This story was previously published in Metropolis M and written by Maarten Buser.

‘For my installation, I was inspired by torrents: networks through which users exchange digital files,’ says Cari Călinici (student BEAR Fine Art). ‘Each individual object in Preserved, Permafrosted, Perverted contains certain information, but together they tell a much larger story.’ But what exactly connects refrigerators, a video game, a partly fictional story set on the internet forum Reddit, and a chattering set of teeth? In their own way, they all raise the question of whether and how you can exist forever.
The different refrigerators refer to cryonics: the freezing of people (or only their brains) after clinical death. It is seen as a possible form of immortality. Călinici also points to another way in which you might continue to exist forever: through your data remaining online. ‘Immortality may therefore be closer than you think.

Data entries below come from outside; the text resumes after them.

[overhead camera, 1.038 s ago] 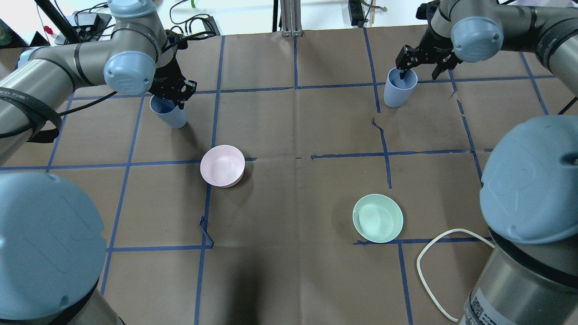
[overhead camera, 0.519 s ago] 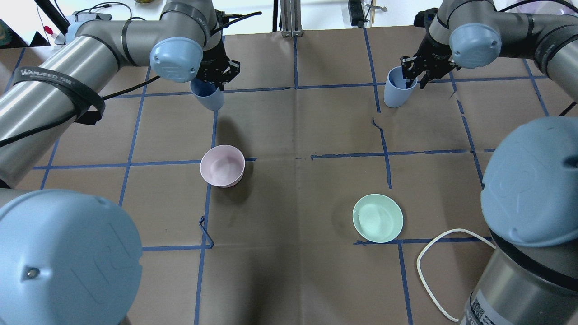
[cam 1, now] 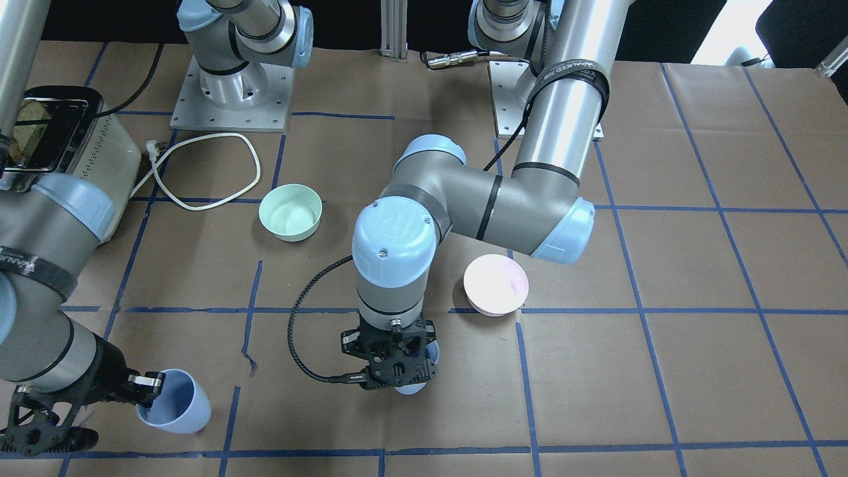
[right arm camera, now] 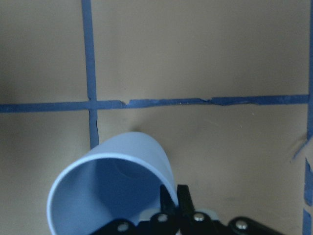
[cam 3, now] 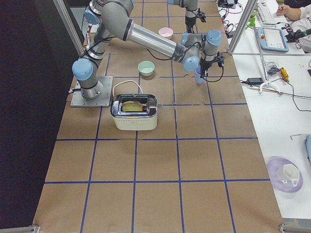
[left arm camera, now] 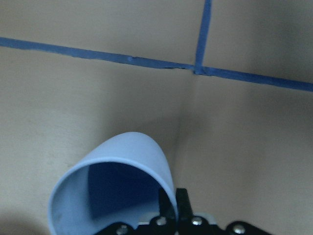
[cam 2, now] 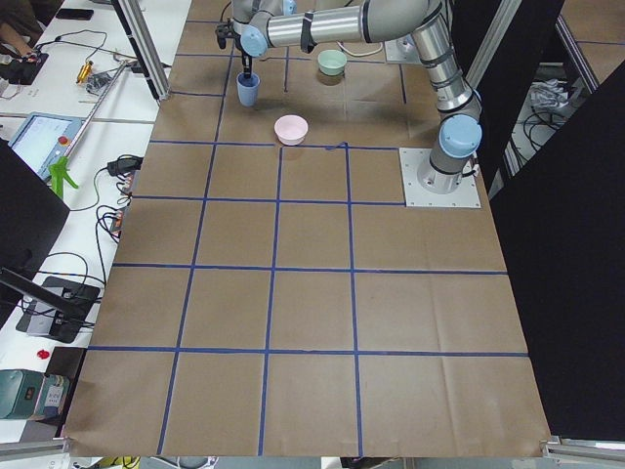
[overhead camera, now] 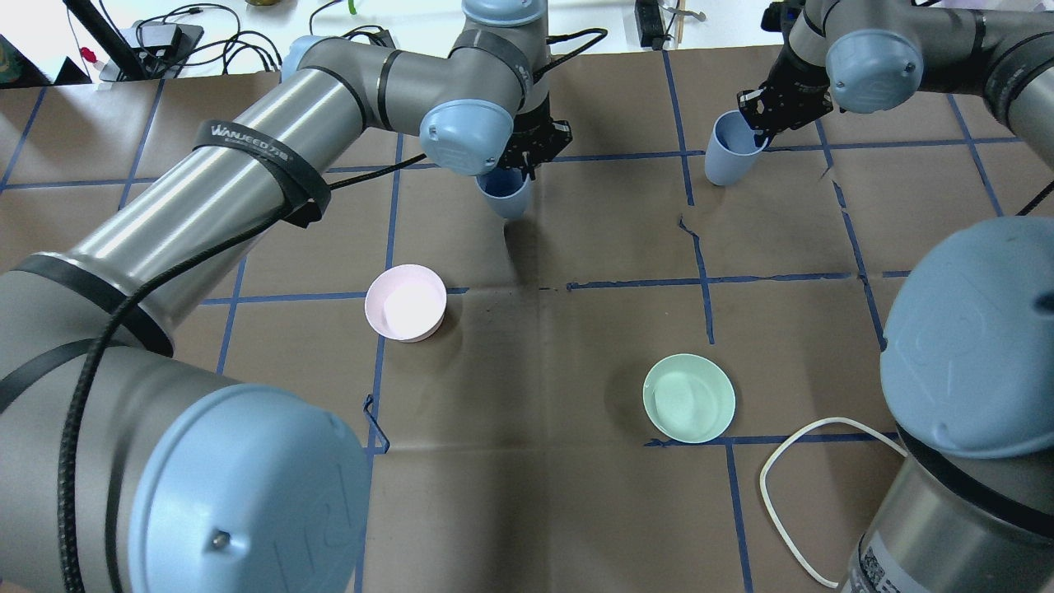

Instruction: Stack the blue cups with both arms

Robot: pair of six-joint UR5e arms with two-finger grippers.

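Note:
My left gripper [overhead camera: 525,167] is shut on the rim of one blue cup [overhead camera: 504,193] and holds it above the table near the far middle. In the front view the gripper [cam 1: 403,372] hides most of that cup [cam 1: 413,388]. The left wrist view shows the fingers [left arm camera: 182,205] pinching the cup's wall [left arm camera: 122,166]. My right gripper [overhead camera: 754,134] is shut on the rim of the other blue cup [overhead camera: 728,162] at the far right. That cup [cam 1: 175,403] is tilted, low over the paper. It also shows in the right wrist view [right arm camera: 117,171].
A pale pink bowl [overhead camera: 405,302] sits left of centre and a mint-green bowl [overhead camera: 688,398] right of centre, both nearer the robot. A white cable [overhead camera: 782,461] loops by the right arm's base. A toaster [cam 3: 133,111] stands beyond it.
My left arm has carried its cup from the far left to the far middle of the table. My right gripper has closed on its cup's rim and shifted it slightly.

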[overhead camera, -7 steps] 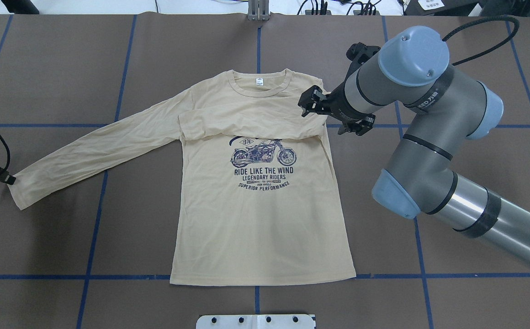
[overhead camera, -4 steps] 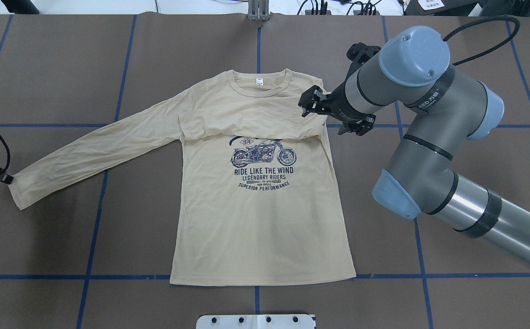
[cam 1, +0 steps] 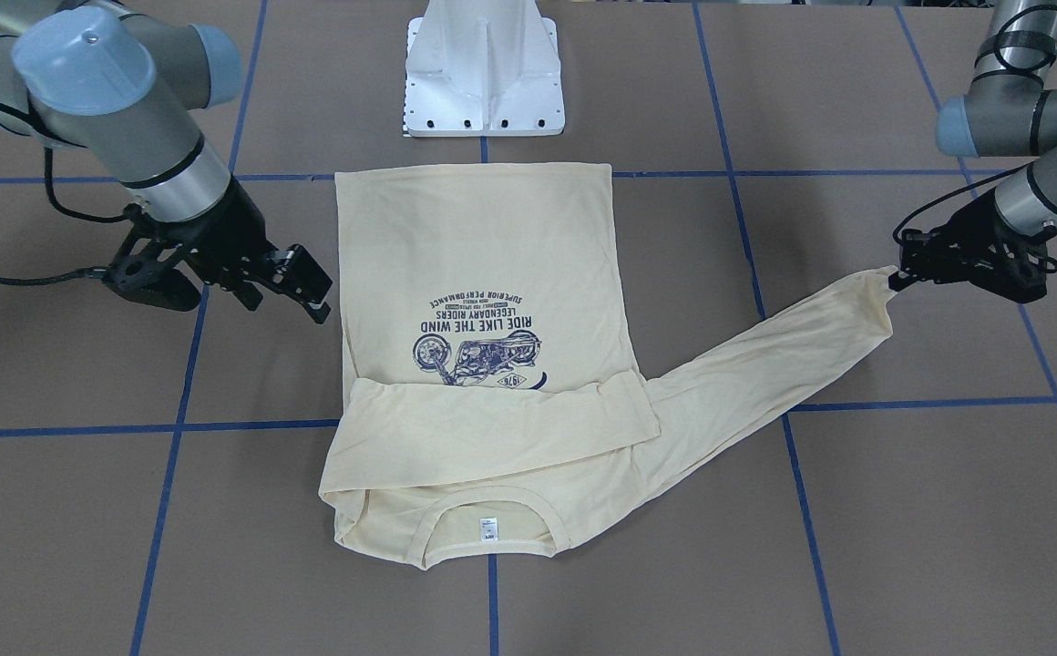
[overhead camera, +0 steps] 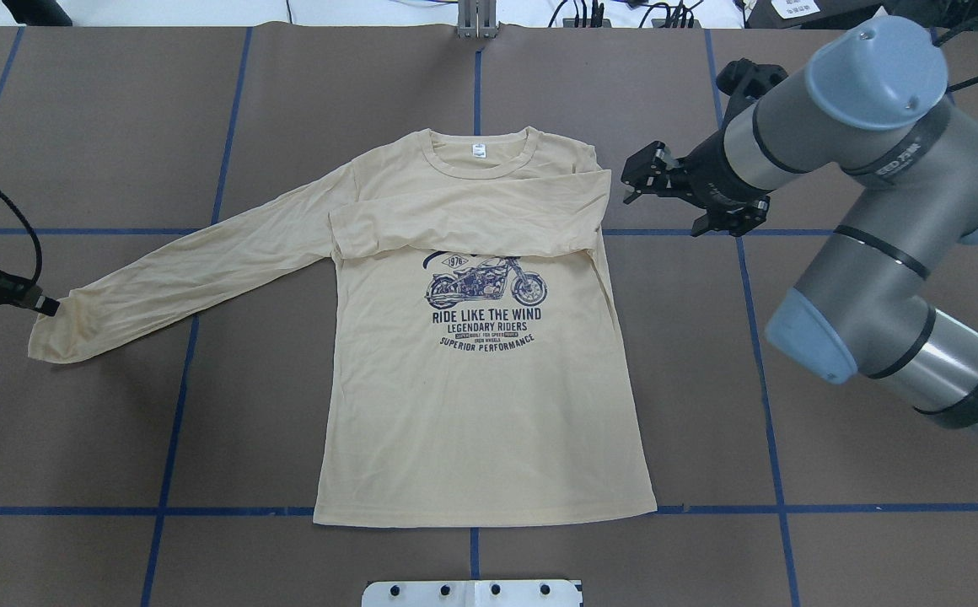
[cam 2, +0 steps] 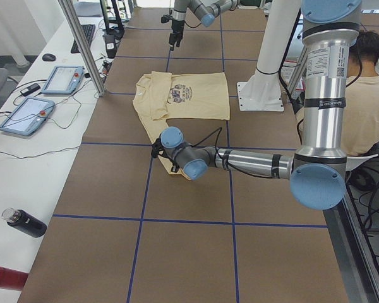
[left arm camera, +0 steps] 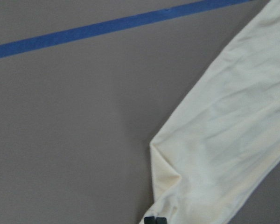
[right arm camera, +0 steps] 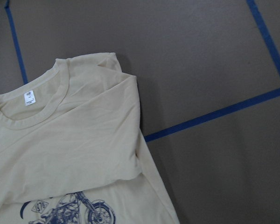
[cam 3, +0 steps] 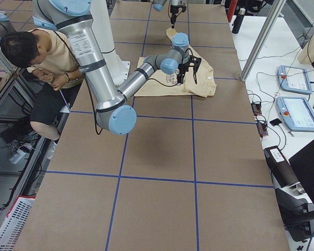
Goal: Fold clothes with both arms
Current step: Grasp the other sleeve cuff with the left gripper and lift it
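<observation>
My left gripper (overhead camera: 46, 305) was closed narrow on the cuff (overhead camera: 52, 335) of the left sleeve (overhead camera: 194, 270). In the left wrist view only the black tips showed at the bottom edge, with the pale cloth bunched against them. The cuff end looked a little raised from the desk (overhead camera: 118, 126). From there the sleeve ran stretched out to the shoulder.

My right gripper (overhead camera: 631, 179) was spread wide and held nothing. It hung just beside the shoulder on that side of the garment and was apart from the cloth.

The cream-yellow long-sleeved T-shirt (overhead camera: 480, 405) lay front up in the middle of the desk. Its ribbed neck with the small white label (overhead camera: 478, 151) pointed away from the robot, and its hem was toward the white pedestal base (cam 1: 485, 73). The right sleeve (overhead camera: 464, 219) was folded across the chest and covered the top edge of the navy motorcycle print (overhead camera: 486, 287). The body below the print lay flat, with light wrinkles.

The desk was brown and marked with blue tape lines (overhead camera: 202, 511). In the right side view a person (cam 3: 42, 57) sat behind the robot.
</observation>
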`<action>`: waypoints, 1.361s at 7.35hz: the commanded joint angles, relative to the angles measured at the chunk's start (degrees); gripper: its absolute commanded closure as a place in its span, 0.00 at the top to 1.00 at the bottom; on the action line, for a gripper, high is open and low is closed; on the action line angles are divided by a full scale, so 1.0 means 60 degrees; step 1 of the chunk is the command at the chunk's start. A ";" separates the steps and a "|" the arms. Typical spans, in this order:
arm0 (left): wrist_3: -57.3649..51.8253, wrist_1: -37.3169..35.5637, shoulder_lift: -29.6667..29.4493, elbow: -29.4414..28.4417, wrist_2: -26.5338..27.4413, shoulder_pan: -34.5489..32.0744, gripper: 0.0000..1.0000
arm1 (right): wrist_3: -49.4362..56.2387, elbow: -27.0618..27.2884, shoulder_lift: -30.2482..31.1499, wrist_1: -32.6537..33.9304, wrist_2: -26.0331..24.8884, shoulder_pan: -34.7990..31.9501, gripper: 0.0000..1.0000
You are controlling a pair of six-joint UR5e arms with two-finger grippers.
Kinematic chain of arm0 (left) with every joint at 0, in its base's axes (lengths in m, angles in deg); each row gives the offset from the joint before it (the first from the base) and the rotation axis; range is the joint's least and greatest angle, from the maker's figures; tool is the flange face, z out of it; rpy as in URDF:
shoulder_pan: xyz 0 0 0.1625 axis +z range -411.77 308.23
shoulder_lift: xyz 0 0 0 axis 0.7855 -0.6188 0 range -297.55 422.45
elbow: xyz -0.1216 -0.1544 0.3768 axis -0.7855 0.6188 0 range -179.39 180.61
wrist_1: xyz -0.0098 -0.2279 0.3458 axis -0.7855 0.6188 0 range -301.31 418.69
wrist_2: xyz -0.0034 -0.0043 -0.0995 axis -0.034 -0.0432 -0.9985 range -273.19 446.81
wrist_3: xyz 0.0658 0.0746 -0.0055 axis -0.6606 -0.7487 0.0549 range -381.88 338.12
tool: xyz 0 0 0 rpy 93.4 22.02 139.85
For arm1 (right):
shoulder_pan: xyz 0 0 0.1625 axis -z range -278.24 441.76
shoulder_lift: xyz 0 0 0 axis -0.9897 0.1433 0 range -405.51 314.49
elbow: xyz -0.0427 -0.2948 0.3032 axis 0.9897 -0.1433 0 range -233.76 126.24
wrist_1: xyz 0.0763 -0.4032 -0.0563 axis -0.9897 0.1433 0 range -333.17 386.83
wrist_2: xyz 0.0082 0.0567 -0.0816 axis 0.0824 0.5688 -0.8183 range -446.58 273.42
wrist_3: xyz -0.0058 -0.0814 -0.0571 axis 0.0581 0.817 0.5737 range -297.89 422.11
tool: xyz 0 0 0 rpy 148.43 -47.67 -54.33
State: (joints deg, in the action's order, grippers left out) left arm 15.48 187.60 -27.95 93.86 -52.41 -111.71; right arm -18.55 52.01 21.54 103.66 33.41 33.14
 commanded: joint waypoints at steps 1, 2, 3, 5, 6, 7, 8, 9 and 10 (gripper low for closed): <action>0.2432 -0.0957 -0.1710 0.0469 -0.0042 0.0014 0.00 | 0.1410 0.0154 0.0907 -0.0017 0.0480 -0.0742 0.99; 0.3403 -0.1876 -0.3026 0.0425 -0.0042 0.0160 0.00 | 0.1749 0.0140 0.1200 -0.0032 0.0481 -0.0875 0.99; 0.4456 -0.3031 -0.4547 0.0309 -0.0028 0.0567 0.00 | 0.2101 0.0140 0.1435 -0.0046 0.0466 -0.0964 0.99; 0.6655 -0.3043 -0.6471 -0.0580 -0.0057 0.1067 0.00 | 0.2614 0.0067 0.1686 -0.0061 0.0393 -0.1183 0.99; 0.7215 -0.2854 -0.7438 -0.1253 0.0509 0.1490 0.00 | 0.2733 0.0066 0.1745 -0.0061 0.0393 -0.1228 0.99; 0.7931 -0.2069 -0.7898 -0.1622 0.1385 0.2089 0.00 | 0.2734 0.0066 0.1760 -0.0061 0.0364 -0.1243 0.99; 0.8649 -0.1351 -0.8584 -0.2467 0.1770 0.2341 0.00 | 0.2734 0.0066 0.1760 -0.0061 0.0335 -0.1243 0.99; 0.8961 -0.1271 -0.9606 -0.3563 0.2050 0.2561 0.00 | 0.2734 0.0066 0.1774 -0.0061 0.0320 -0.1243 0.99; 0.8979 -0.1256 -0.9906 -0.3806 0.2386 0.2752 0.00 | 0.2734 0.0052 0.1789 -0.0061 0.0305 -0.1243 0.99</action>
State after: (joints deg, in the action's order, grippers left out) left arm 67.90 179.13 -83.31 75.05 -40.67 -96.83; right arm -2.16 52.39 32.17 103.29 35.36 25.70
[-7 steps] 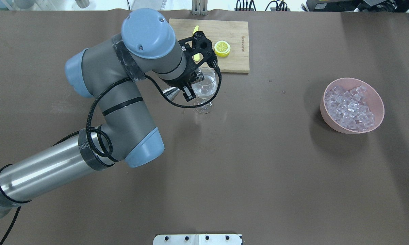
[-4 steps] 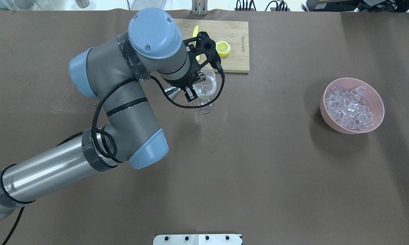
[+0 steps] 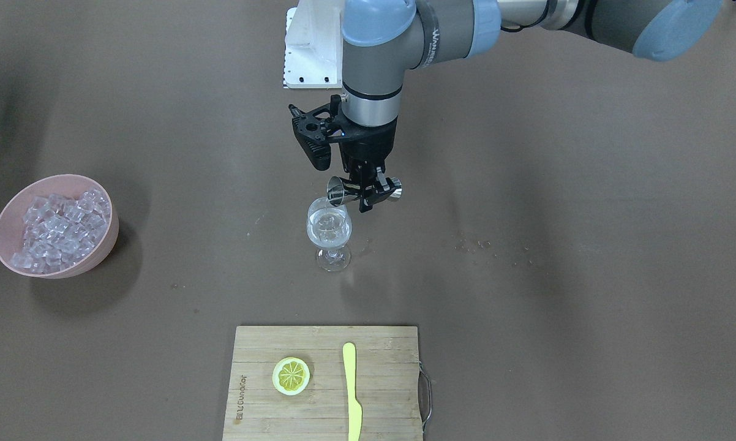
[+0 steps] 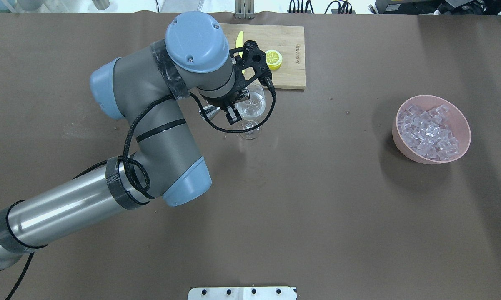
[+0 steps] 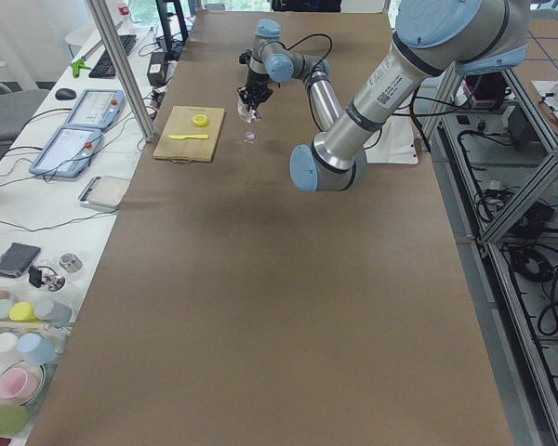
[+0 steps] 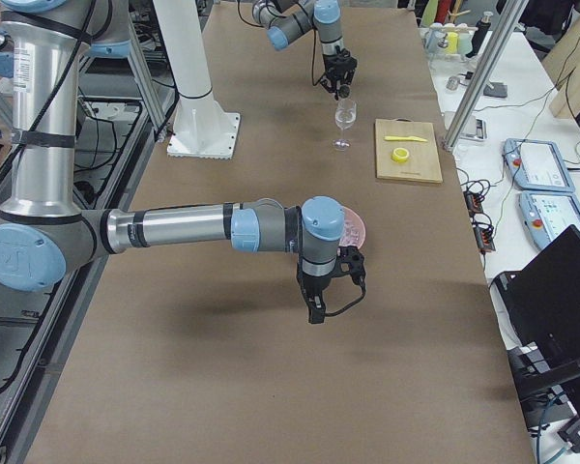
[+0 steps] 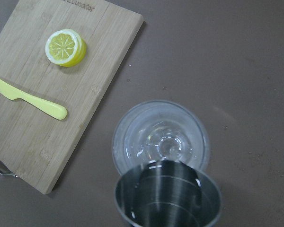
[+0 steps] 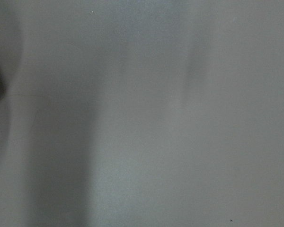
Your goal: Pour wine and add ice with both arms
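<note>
My left gripper [image 3: 371,191] is shut on a steel jigger [image 3: 336,191], tipped on its side with its mouth over the rim of a clear wine glass [image 3: 329,229]. In the overhead view the gripper [image 4: 230,111] holds the jigger [image 4: 209,113] at the glass [image 4: 254,104]. The left wrist view shows the jigger's mouth [image 7: 168,201] above the glass [image 7: 132,137], which holds a little clear wine. The ice [image 4: 429,131] fills a pink bowl [image 4: 400,141] at the right. My right gripper [image 6: 324,302] hangs beside that bowl; I cannot tell whether it is open or shut.
A wooden cutting board [image 4: 286,73] behind the glass carries a lemon slice [image 4: 272,59] and a yellow knife [image 4: 239,39]. The white robot base [image 4: 242,293] is at the near edge. The bowl of ice also shows in the front-facing view [image 3: 101,254].
My left arm's elbow and wrist have shifted right and a little away from the robot. The jigger stays at the glass rim. The bowl and board have not moved.
</note>
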Motion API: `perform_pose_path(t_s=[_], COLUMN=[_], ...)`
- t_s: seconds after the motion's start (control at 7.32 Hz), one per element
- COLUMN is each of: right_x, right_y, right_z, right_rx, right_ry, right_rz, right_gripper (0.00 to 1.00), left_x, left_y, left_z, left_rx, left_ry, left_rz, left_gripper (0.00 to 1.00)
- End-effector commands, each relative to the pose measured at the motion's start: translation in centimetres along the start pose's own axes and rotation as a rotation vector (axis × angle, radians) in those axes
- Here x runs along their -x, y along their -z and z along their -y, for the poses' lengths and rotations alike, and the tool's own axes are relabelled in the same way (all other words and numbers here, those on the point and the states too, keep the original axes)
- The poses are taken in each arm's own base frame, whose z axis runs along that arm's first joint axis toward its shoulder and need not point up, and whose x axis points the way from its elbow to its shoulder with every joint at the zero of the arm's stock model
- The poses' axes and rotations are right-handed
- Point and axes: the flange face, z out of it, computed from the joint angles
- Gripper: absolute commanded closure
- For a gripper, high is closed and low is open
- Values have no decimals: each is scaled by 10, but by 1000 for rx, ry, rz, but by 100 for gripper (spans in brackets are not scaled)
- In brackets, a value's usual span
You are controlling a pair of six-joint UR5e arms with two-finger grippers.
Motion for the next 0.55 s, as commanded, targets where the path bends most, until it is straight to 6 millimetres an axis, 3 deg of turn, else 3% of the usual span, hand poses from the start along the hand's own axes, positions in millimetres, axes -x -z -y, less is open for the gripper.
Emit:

Your teeth are also a good example of this because they contain so much information: about your age, gender and even diseases.’ Teeth are among the last parts of the human body to decay, which is why they are often used to identify bodies.
Călinici continues: ‘Something that has always fascinated me is that the human mouth contains 32 teeth: exactly the same number of bits many computers operate with.’ This creates a connection between remaining teeth and data that continues to drift around online long after someone has died. ‘What interests me is the boundary between yourself and the devices you use. Where does technology end and where do you begin?’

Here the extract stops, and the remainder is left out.